Unique Characteristics

Compared to lithium-ion batteries, pumped storage resources typically have a longer duration, though they rarely discharge to the point of depletion. Northfield Mountain has a duration of nearly eight hours, while Bear Swamp has a duration of about 4.5 hours.

Both facilities also tout their ability to ramp up from no output to full output within about 10 minutes.

“We’re faster[-ramping] than gas, and we’re longer-duration than most batteries,” FirstLight’s Trudell said. “We’re in this sweet spot of being able to provide more of a service for a longer period of time than some of these other technologies.”

Trudell said Northfield Mountain relies primarily on revenues from the ISO-NE wholesale markets and often is held in reserve by the RTO as a first contingency. He emphasized the reliability benefits of the facility’s ability to quickly ramp up or down as needed.

As ISO-NE works to overhaul its methodology for accrediting resources in its capacity market, storage owners have pushed for the RTO to account for ramp-up time in its accreditation methodology, and the storage industry is closely following the accreditation project to see how the changes could affect future capacity market revenues. (See ISO-NE Kicks off Talks on Accreditation, Seasonal Capacity Changes.)

State revenues generally are not a major revenue source for existing pumped storage resources; while Massachusetts’ Clean Peak Energy Standard does not exclude pumped storage resources from generating Clean Peak Energy Certificates, resources that came online prior to 2019 are not eligible. Bear Swamp, which underwent an upgrade after this deadline, has qualified about 88 MW of its capacity in the program.

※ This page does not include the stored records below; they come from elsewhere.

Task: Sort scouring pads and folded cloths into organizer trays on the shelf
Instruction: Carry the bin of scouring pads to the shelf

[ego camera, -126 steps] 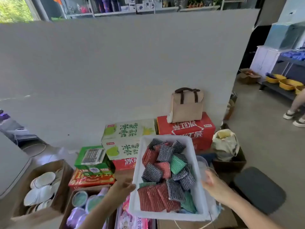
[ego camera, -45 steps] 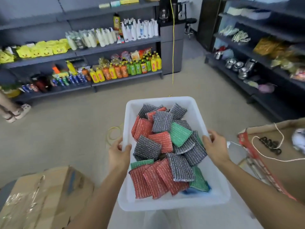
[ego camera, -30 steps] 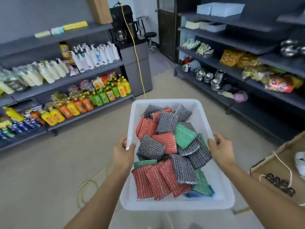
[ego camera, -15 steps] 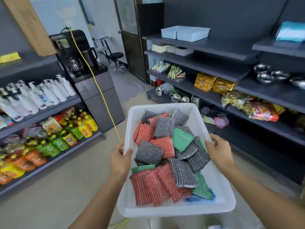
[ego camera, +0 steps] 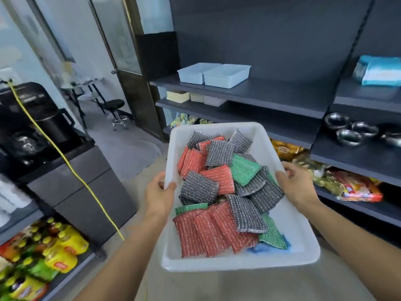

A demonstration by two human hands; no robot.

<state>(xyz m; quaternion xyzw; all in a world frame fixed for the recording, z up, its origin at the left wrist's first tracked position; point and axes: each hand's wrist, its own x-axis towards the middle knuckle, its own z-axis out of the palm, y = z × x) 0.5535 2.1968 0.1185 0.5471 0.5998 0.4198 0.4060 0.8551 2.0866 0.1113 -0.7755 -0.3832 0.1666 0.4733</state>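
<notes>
Dark matte shelving [ego camera: 271, 95] backs the aisle, two rectangular white organizer trays [ego camera: 223, 81] on it. Left hand [ego camera: 159, 195] and right hand [ego camera: 296, 185] each grip a rim of a smooth plastic bin [ego camera: 293, 246] heaped with square, glittery knitted scouring pads [ego camera: 219, 179].

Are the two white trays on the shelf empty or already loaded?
Seemingly empty: the two organizer trays show only bare white inner walls, nothing above the rims; floors partly hidden.
</notes>
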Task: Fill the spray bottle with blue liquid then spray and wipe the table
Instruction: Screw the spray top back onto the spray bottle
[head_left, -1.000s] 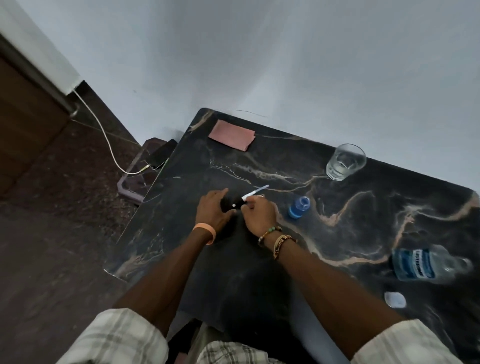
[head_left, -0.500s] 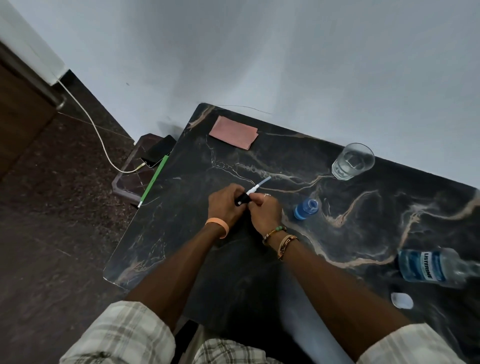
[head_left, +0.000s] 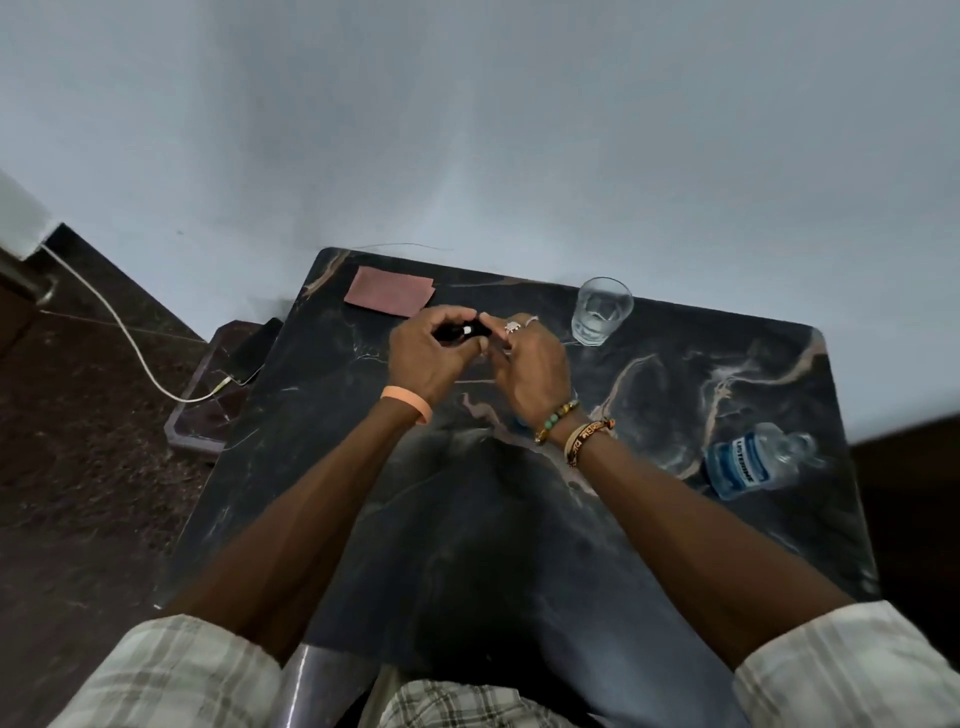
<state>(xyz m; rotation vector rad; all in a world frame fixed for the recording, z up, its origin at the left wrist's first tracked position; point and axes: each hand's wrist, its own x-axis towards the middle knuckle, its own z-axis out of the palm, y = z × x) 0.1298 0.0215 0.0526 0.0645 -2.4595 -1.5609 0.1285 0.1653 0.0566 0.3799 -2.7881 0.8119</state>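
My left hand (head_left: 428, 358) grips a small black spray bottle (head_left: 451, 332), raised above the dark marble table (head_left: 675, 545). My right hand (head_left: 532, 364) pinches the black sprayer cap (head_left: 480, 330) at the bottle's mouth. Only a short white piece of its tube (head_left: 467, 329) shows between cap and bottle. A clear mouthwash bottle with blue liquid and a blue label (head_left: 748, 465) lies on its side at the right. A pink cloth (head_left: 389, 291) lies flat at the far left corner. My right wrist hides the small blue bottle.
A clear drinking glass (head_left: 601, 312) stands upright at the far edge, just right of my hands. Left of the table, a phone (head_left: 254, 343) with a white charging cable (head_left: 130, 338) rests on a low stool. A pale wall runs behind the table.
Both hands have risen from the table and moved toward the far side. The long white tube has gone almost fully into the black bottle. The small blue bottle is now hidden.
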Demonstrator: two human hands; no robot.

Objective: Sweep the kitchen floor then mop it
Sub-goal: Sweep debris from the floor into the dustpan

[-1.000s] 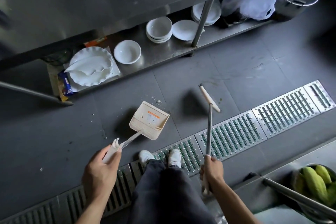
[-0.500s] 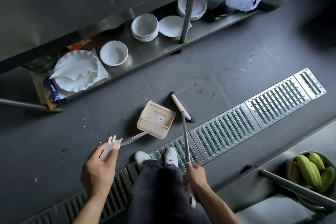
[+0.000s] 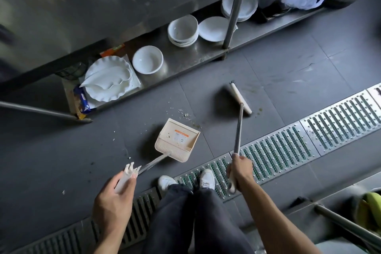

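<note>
Bristles of the broom [image 3: 238, 130] were blurred; the left hand [image 3: 112, 198] clasped the dustpan [image 3: 177, 138] handle, the right hand [image 3: 240, 171] the broom's shaft.

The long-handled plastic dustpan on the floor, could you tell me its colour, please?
Cream beige plastic dustpan, orange-striped white label inside; head view shows it best.

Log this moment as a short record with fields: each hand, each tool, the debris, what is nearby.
left hand: grips the dustpan's long handle
dustpan: on the floor, mouth towards the crumbs, a few specks inside
right hand: grips the broom's handle
broom: head low at the floor, right of the dustpan, apart from it
crumbs: small scatter just beyond the dustpan's mouth
drain grate: metal, crosses the floor diagonally
low shelf: steel, holds white bowls
</note>
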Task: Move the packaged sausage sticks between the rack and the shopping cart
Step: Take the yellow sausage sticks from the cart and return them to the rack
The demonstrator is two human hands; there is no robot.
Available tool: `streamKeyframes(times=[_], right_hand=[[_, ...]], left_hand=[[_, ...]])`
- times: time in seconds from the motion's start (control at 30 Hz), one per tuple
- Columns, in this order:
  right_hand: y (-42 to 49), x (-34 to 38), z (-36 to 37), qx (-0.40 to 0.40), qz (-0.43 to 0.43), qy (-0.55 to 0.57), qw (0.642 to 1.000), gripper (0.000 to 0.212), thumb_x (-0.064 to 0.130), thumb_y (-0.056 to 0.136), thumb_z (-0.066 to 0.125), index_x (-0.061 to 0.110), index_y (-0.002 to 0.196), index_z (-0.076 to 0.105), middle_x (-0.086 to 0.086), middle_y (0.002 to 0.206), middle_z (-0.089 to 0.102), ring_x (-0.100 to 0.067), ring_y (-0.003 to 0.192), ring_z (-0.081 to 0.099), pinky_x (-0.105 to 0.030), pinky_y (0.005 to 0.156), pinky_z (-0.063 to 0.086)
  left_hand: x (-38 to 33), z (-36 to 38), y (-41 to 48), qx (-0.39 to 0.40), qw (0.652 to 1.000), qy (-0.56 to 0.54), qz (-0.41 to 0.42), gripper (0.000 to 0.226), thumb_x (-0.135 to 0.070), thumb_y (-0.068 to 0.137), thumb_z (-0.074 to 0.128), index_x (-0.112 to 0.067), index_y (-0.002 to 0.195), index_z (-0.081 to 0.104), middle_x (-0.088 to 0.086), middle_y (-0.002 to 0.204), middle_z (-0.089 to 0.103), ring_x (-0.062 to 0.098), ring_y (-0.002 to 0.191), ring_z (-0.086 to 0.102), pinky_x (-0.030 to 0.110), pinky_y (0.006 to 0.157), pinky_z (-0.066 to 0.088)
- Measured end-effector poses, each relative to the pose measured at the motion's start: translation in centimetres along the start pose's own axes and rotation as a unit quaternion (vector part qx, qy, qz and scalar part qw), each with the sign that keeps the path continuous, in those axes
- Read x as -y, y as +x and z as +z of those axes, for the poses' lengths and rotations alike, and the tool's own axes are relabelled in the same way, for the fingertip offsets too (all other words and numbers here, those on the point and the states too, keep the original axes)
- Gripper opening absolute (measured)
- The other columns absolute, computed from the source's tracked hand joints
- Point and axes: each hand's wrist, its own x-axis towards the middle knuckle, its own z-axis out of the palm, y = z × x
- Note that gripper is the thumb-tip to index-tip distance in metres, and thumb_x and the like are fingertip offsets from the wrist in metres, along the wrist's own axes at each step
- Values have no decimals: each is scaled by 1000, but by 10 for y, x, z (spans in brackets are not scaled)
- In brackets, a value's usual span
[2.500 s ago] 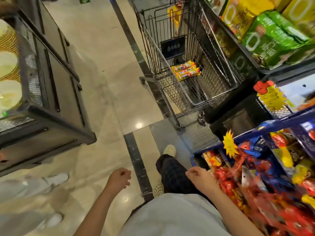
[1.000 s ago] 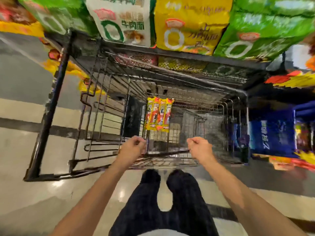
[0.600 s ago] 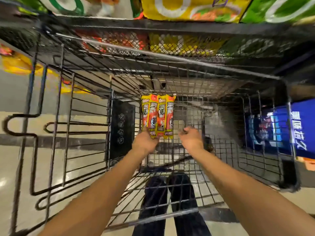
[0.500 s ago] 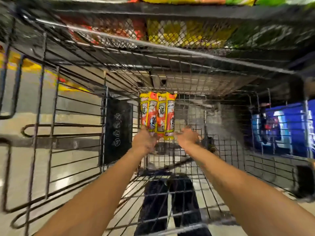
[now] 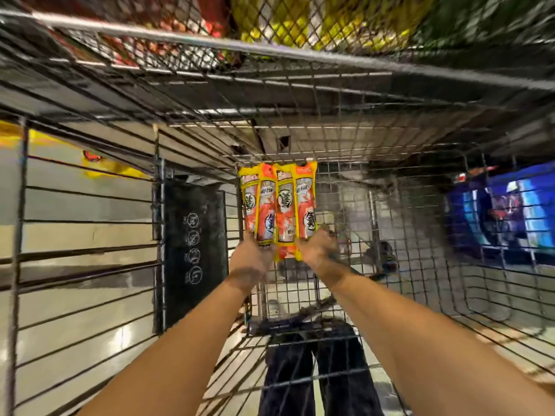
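Legs: a person's legs in dark trousers [image 5: 297, 373] stand nearest, seen through the wire of the cart.
Arms: two bare forearms reach forward into the basket, the left [image 5: 186, 340] and the right [image 5: 408, 328].
Left hand: the left hand [image 5: 250, 261] touches the near end of the two left packs. Its fingers are hidden and blurred, so I cannot tell whether it grips them.
Right hand: the right hand [image 5: 316, 250] touches the near end of the two right packs. Its fingers look bent, but blur leaves the hold unclear.
Task item: four long yellow-and-orange packaged sausage sticks [image 5: 277, 205] lie side by side, touching, on the wire floor of the cart, between the hands and the far wall.
Pack print: each pack has a pale panel with large dark characters, and its top edge has a banner. None of it can be read.
Cart: a grey metal wire shopping cart [image 5: 159, 235] surrounds everything.
Sign: a black rectangular plate [image 5: 195, 244] on the cart, left of the packs, carries four round white pictograms in a column. Their meaning is not legible.
Floor: pale glossy tiles [image 5: 75, 232] show through the bars.
Right side: a blue printed display [image 5: 516, 205] is well apart from the packs, its lettering smeared.
Rack: a black mesh rack [image 5: 270, 22] stands beyond the cart's far rim, with red, yellow and green bags blurred behind the mesh.
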Motion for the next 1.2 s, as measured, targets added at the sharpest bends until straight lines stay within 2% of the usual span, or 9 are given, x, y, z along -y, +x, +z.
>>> streamKeyframes(times=[0.1, 0.2, 0.3, 0.43, 0.57, 0.73, 0.87, 1.0, 1.2], right_hand=[[-5, -14, -3, 17, -33, 48, 998, 56, 68, 75, 65, 19, 101, 55, 6, 87, 68, -15, 75, 66, -30, 58, 56], [-33, -16, -39, 33, -28, 83, 996, 62, 71, 69, 64, 22, 105, 63, 11, 95, 67, -21, 87, 66, -31, 75, 55], [-67, -26, -86, 34, 13, 174, 984, 57, 59, 76, 68, 18, 115, 61, 4, 98, 64, -16, 77, 60, -29, 74, 48], [-130, -58, -143, 17, 21, 301, 953, 74, 69, 50, 74, 18, 103, 65, -1, 98, 72, -21, 88, 69, -39, 78, 58], [-199, -90, -195, -42, 14, 347, 937, 31, 51, 71, 77, 22, 76, 68, 5, 66, 68, -20, 67, 67, -33, 57, 50], [-281, -138, -237, -83, 13, 486, 870, 24, 8, 87, 70, 14, 66, 60, 5, 44, 53, -4, 34, 47, -19, 38, 39], [-346, -186, -256, -129, 31, 538, 832, 17, 9, 86, 70, 17, 74, 62, -3, 57, 59, -11, 44, 51, -20, 44, 42], [-393, -248, -254, -194, 86, 579, 787, 9, 16, 83, 73, 20, 90, 68, -2, 66, 65, -13, 50, 56, -21, 46, 46], [-436, -329, -257, -267, 157, 664, 681, 9, 19, 86, 70, 14, 93, 68, -3, 66, 65, -15, 53, 57, -23, 47, 46]], left_hand=[[7, -6, 0, 30, 990, -134, -19, 41, -37, 82, 68, -18, 116, 57, -5, 96, 69, 18, 87, 66, 30, 82, 51], [3, -21, -13, 28, 973, -223, -55, 22, -37, 84, 66, -19, 96, 61, 12, 95, 73, 33, 93, 69, 44, 84, 55], [-16, -41, -51, 48, 964, -248, -87, 31, -42, 90, 62, -11, 95, 64, 10, 73, 73, 27, 72, 69, 37, 76, 55], [-42, -64, -119, 52, 968, -242, -38, 20, -28, 94, 59, -9, 86, 60, -2, 48, 66, 12, 45, 62, 25, 53, 50], [-70, -85, -189, 68, 972, -225, 28, 16, -23, 95, 55, -13, 82, 57, -3, 43, 56, 9, 34, 47, 20, 43, 33], [-98, -93, -258, 97, 980, -141, 106, 47, -55, 82, 57, -9, 85, 62, 6, 60, 58, 20, 50, 50, 25, 50, 36], [-128, -75, -309, 122, 978, -77, 153, 54, -66, 73, 54, -12, 70, 59, 1, 49, 53, 21, 49, 46, 28, 53, 36], [-159, -44, -372, 173, 967, -22, 186, 33, -42, 89, 62, -12, 76, 61, 1, 47, 55, 13, 37, 44, 17, 32, 32], [-202, 28, -432, 244, 937, 36, 246, 20, -23, 94, 60, -10, 80, 56, 1, 46, 48, 10, 32, 37, 16, 32, 26]])
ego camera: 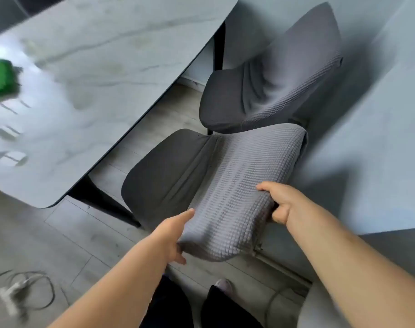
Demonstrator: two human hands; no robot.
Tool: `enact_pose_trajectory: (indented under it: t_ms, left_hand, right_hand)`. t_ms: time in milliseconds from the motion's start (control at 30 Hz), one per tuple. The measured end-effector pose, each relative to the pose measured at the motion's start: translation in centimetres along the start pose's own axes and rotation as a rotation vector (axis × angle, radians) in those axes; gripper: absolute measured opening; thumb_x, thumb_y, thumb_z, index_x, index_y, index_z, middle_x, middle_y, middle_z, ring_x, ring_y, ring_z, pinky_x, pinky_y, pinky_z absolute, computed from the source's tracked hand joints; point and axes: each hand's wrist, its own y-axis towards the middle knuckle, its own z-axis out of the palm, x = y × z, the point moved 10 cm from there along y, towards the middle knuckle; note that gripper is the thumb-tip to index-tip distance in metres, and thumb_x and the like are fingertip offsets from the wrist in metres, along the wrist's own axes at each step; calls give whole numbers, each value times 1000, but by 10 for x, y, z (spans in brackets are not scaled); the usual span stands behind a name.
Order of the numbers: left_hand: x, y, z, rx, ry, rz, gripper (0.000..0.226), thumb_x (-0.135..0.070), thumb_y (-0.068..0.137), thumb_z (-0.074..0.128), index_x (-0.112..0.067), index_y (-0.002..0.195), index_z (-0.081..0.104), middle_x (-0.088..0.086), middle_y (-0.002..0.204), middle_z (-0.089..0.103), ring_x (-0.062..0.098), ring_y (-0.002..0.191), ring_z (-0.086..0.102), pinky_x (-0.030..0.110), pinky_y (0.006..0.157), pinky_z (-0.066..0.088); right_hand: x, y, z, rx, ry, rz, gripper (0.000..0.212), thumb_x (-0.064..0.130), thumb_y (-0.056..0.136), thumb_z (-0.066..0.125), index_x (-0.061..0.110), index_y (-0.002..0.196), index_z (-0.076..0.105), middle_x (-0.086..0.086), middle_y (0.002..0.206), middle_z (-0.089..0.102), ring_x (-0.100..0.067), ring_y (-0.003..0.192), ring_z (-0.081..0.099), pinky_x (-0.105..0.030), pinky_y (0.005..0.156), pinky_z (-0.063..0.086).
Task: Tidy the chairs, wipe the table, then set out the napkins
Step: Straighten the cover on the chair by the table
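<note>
A grey chair (178, 176) with a waffle-textured cover stands just below me, its seat pointing at the marble-look table (102, 67). My left hand (173, 237) grips the left edge of its backrest. My right hand (284, 202) grips the top right corner of the same backrest, fingers curled over the fabric. A second grey chair (268, 91) stands farther along the same side of the table, close to the wall. A green object (0, 76), blurred, lies on the table at the far left.
A pale wall (379, 114) runs close behind both chairs on the right. A power strip with a coiled cable (24, 292) lies on the wood floor at the lower left. My feet (223, 285) show at the bottom.
</note>
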Motion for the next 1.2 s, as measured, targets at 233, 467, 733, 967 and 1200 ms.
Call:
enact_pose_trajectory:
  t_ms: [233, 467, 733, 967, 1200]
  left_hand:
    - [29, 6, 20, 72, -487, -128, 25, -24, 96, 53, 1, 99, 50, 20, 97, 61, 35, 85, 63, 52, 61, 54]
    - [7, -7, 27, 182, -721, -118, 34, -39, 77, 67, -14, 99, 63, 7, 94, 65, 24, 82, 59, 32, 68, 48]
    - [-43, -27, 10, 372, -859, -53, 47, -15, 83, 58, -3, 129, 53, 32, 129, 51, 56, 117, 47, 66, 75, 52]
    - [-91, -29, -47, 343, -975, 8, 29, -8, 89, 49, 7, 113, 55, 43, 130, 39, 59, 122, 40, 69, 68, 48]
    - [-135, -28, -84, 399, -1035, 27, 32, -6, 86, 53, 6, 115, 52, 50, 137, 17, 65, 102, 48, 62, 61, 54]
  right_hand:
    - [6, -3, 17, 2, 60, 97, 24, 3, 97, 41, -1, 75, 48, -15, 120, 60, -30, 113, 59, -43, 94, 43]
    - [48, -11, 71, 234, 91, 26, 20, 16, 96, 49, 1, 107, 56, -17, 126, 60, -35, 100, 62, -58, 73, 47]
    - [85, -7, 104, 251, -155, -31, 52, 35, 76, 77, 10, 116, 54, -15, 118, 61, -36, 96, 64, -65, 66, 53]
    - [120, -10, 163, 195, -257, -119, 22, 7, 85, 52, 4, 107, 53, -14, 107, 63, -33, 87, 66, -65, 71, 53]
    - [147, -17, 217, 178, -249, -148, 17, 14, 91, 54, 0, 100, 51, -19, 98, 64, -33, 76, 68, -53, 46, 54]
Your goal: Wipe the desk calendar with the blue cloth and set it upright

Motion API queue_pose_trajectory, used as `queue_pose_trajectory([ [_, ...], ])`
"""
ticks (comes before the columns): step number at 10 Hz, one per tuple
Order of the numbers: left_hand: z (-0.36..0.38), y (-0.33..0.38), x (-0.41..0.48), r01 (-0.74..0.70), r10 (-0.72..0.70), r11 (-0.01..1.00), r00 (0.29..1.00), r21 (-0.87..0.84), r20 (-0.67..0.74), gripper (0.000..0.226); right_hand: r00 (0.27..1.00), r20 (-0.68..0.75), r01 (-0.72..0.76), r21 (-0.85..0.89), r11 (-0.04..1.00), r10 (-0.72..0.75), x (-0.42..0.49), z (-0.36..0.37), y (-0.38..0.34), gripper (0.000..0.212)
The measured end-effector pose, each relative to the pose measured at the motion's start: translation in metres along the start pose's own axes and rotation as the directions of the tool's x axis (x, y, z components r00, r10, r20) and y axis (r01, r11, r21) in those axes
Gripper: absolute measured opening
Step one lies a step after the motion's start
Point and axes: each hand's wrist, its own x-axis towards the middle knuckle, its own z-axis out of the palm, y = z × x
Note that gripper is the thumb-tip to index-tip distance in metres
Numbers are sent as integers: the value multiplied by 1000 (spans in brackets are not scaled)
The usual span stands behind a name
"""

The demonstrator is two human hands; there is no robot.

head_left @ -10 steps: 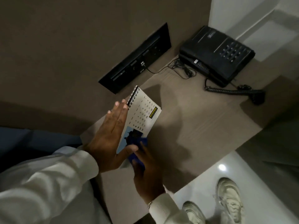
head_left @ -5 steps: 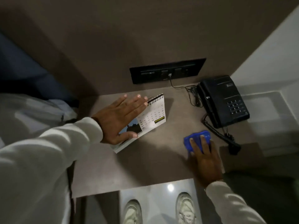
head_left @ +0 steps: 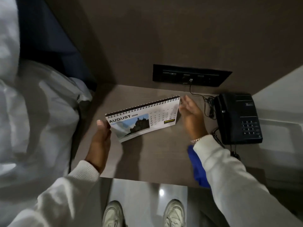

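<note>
Calendar: white spiral-bound desk calendar (head_left: 142, 118), "AUGUST 2026" page w/ a building photo, standing tilted on the brown wood-grain desk top (head_left: 155, 158), binding uppermost, centre of desk.
Left hand (head_left: 100, 136): at calendar's left end, thumb on the front corner; other fingers hidden behind, so grip can't be told in full.
Right hand (head_left: 191, 117): blurred, beside calendar's right edge, fingers straight and close together, holding nothing.
Cloth: crumpled blue cloth (head_left: 196, 166) lying near desk's front edge, partly under the right white sleeve (head_left: 229, 174).
Phone: black corded desk telephone (head_left: 237, 118) at right, well apart from calendar.
Wall: black socket panel (head_left: 190, 75) above desk.
</note>
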Motion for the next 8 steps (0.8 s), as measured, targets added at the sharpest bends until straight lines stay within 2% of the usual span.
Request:
queue_pose_trajectory([
  [1, 9, -3, 4, -12, 23, 995, 994, -98, 105, 56, 995, -25, -90, 137, 986, 95, 7, 15, 5, 43],
  [2, 8, 3, 30, -7, 19, 995, 992, -104, 123, 59, 990, -31, -124, 286, 950, 139, 6, 21, 13, 44],
  [3, -2, 21, 68, 22, -8, 995, 989, -95, 146, 62, 993, 34, -120, 368, 922, 116, 12, 24, 6, 48],
  [5, -4, 45, 121, 23, -13, 999, 976, -45, 220, 76, 997, -9, -64, 463, 884, 77, 36, 29, -1, 62],
  [6, -6, 48, 131, 11, -2, 999, 975, -41, 222, 71, 997, -4, -62, 467, 882, 72, 42, 30, 1, 74],
  [7, -9, 48, 131, 13, -8, 1000, 978, -24, 210, 70, 997, -42, -42, 449, 893, 68, 39, 34, -1, 59],
  [8, -10, 54, 123, -30, 33, 999, 988, -21, 148, 53, 989, -119, -16, 507, 862, 89, 31, 32, -13, 59],
])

In July, Massachusetts issued a procurement of 1,500 MW of mid-duration storage, seeking to buy environmental attributes including Clean Peak certificates. (See Massachusetts Seeks 1,500 MW of Mid-duration Energy Storage.) Bear Swamp bid its full 88 MW of Clean Peak-qualified capacity for the procurement on Sept. 10.

‘Who’s Going to Buy the Power?’

By nature, pumped storage projects are capital intensive, and any new facility likely would need a significant amount of revenue certainty for investors to commit to a project.

“The question is offtake, and you’ve got to get offtake before you get financing,” Trudell said. “We know how to license, from the federal side, a new pumped storage project. The problem is: Who’s going to buy the power?”

Connor Nelson, manager of regulatory affairs and markets at the National Hydropower Association, noted there has been no new pumped storage built in the U.S. in about 30 years, in part because of these barriers.

1980 illustration of the Rocky River pumped storage system | The American Society of Mechanical Engineers

“What you have is a long-lead-time, capital-intensive resource,” Nelson said. “You need patient capital, patient investment, and you need, in a lot of cases, some sort of long-term capacity contract or a strong market signal that can assure developers and investors that this is going to be worth it in the long run.”

However, he stressed that there is an “ever increasing need for long-duration energy storage” and that the “prospects for pumped hydro are as good as they’ve ever been, in part because there’s a lot of good federal incentives right now.”

He noted that the recent federal reconciliation bill did not strip incentives for pumped storage resources, and developers that begin construction by 2033 could get “upwards of 30% of that investment back in the form of a tax credit or direct pay if you’re a utility.”

Western Maine’s Brennan declined to comment on the type of contracts or revenue certainty the company would need to move forward on the Dixfield project.

“We are so early in the process,” Brennan said. “I am very short on details at this point; the design details will be in the works for some time to come.”